The Korea Fair Trade Commission (KFTC) handed a restrictive approval on Monday to Germany-based company, Delivery Hero (DH) in its 4.35 trillion won (US$4 billion) deal for the acquisition of Korea’s top delivery operator, Woowa Brothers.
Previously, Delivery Hero announced its intention to acquire an 88 percent stake in Woowa, which runs the Baemin delivery app, last December 2019. DH operates three out of Korea’s four major delivery players, namely, Yogiyo, FoodFly, and Baedaltong. KFTC stated that it permitted the merger, but DH must let go of Yogiyo before pushing through with the deal.
Joh Sung-wook, Fair Trade Commission Chair, stated that the two companies’ unions might affect market competition. The merger might interfere with consumers’ rights and spark an abuse of power, such as unjust service charges.
The Trade Commission decided to submit a conditional approval because the proposed takeover would create a monopoly. The market monopoly would develop a limited competition that would extensively impact consumers, delivery workers, and restaurants.

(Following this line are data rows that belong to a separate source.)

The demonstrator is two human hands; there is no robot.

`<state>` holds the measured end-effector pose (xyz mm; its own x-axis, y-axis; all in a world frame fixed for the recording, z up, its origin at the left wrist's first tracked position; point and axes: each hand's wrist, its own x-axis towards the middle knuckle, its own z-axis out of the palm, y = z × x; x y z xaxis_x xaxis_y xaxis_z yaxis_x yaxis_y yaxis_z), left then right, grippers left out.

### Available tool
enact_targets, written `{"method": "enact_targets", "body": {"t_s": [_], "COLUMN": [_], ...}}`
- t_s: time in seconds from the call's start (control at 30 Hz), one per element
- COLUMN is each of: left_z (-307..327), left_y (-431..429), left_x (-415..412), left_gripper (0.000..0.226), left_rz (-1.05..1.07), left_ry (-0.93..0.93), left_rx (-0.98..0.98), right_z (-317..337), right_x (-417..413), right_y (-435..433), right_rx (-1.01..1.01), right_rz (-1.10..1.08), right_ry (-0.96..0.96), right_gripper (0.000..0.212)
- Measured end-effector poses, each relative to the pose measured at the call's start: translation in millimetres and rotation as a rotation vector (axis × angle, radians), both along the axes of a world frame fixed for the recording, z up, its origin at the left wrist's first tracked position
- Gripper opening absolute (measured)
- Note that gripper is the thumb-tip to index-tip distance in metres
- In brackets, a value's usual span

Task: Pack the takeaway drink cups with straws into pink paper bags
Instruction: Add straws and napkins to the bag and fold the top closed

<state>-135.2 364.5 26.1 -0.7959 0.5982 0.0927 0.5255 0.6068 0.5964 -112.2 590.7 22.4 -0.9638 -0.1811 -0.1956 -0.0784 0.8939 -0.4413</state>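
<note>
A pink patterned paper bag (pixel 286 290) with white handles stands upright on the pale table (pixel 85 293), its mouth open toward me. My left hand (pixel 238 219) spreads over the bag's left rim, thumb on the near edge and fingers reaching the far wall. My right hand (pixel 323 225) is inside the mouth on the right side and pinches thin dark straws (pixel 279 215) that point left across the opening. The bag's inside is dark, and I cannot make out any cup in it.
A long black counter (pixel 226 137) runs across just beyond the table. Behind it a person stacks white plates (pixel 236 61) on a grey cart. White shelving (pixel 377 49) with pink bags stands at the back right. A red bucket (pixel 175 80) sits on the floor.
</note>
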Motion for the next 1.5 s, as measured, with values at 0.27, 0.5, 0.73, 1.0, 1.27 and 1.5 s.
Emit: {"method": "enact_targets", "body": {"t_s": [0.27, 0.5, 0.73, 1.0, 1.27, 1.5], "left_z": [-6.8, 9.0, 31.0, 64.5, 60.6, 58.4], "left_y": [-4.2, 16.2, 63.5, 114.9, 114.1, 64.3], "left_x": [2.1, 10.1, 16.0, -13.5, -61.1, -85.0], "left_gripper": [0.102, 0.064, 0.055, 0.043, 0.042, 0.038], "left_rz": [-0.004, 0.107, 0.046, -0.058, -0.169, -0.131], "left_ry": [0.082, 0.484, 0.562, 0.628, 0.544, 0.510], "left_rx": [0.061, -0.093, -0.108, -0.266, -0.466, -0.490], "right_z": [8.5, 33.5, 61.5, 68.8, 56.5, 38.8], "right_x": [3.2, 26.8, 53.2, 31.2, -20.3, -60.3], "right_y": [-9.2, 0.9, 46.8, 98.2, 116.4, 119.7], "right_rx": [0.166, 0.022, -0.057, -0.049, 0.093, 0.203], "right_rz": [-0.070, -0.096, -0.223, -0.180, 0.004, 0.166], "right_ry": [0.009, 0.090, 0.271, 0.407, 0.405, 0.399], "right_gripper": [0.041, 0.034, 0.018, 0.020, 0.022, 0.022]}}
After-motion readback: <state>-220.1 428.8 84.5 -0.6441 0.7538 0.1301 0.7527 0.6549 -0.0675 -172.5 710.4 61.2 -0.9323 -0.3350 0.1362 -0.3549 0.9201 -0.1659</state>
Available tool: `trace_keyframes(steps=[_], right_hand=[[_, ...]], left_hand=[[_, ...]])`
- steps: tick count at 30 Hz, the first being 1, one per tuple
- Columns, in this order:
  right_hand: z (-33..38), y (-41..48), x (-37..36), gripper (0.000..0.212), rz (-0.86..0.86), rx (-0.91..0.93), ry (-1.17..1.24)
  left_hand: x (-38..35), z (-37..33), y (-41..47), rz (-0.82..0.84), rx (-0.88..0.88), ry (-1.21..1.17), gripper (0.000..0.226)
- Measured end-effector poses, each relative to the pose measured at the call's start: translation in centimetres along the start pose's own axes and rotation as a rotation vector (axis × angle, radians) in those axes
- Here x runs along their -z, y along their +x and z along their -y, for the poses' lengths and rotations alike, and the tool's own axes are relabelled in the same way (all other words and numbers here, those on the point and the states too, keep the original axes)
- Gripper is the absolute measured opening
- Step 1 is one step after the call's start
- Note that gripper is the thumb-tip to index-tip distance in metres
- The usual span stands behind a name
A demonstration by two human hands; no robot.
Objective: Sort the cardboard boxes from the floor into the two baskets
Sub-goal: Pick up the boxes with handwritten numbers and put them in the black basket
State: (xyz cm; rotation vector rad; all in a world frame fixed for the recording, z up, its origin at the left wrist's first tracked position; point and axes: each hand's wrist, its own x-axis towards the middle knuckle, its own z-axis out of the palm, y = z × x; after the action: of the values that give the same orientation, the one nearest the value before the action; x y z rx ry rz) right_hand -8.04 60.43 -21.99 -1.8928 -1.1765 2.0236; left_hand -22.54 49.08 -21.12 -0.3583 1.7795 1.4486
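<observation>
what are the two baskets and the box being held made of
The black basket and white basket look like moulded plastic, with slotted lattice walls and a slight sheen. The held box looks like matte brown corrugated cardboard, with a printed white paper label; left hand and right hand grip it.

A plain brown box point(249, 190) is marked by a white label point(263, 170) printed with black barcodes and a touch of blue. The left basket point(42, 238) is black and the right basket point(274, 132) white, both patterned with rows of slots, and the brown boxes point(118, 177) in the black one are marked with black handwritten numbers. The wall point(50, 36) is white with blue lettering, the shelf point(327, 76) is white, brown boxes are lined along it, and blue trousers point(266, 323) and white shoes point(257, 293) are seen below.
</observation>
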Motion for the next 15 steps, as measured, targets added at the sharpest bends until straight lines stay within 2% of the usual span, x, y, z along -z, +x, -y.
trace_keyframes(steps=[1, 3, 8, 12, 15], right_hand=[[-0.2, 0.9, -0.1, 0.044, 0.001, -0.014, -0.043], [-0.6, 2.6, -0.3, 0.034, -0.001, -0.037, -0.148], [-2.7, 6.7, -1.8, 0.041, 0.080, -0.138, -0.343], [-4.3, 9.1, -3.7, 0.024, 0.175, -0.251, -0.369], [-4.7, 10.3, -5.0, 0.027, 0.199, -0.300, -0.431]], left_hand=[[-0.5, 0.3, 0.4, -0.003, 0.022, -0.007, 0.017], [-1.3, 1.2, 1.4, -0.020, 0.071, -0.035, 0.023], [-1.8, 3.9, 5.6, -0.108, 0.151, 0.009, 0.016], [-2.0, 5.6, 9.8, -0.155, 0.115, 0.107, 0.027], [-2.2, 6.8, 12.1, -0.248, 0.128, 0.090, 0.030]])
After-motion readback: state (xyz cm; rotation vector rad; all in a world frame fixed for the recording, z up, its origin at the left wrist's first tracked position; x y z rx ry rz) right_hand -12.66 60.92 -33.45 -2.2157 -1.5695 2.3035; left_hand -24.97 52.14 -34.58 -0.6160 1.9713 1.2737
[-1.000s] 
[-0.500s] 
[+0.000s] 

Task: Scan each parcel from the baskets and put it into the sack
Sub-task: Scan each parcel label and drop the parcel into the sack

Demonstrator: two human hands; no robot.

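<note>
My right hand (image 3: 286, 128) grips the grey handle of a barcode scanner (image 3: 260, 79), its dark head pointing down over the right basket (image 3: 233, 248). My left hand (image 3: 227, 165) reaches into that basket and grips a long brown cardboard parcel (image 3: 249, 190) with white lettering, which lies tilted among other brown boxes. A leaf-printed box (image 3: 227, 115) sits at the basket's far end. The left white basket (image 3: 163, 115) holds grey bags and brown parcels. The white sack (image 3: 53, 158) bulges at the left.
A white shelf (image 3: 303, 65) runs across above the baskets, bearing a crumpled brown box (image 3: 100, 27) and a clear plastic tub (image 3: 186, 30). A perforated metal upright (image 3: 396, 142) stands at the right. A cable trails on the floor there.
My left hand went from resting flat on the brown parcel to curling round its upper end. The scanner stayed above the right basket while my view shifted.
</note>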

KFTC instructed DH to give up its stake in Delivery Hero Korea, operator of Yogiyo and Baedaltong, within six months. DH should also maintain Yogiyo’s asset value and service quality at its current level until the sale process becomes complete.
Avoiding Monopoly
The food delivery app market, which amounted to 10 trillion won (US$9.12 billion) last year, increased rapidly this year due to the COVID-19 pandemic.
According to market researcher Nielsen Koreanclick, Baemin’s average monthly users reached thirteen million in September, while Yogiyo reached 6.6 million. If the deal pushes through, the combined market share of Yogiyo and Baemin will reach 99 percent. This concern led to the conditional approval from KFTC, citing the merger between the two would severely hurt market competition.
The Commission stated that if Yogiyo and Baemin do not compete, it could diminish consumers’ benefits and increase restaurants’ commission fees. Consumers may not enjoy lower prices for delivery services since discount programs may no longer exist due to the monopoly.
The KFTC permitted DH’s acquisition of Woowa Brothers to create synergy between Woowa’s marketing ability and DH’s technology.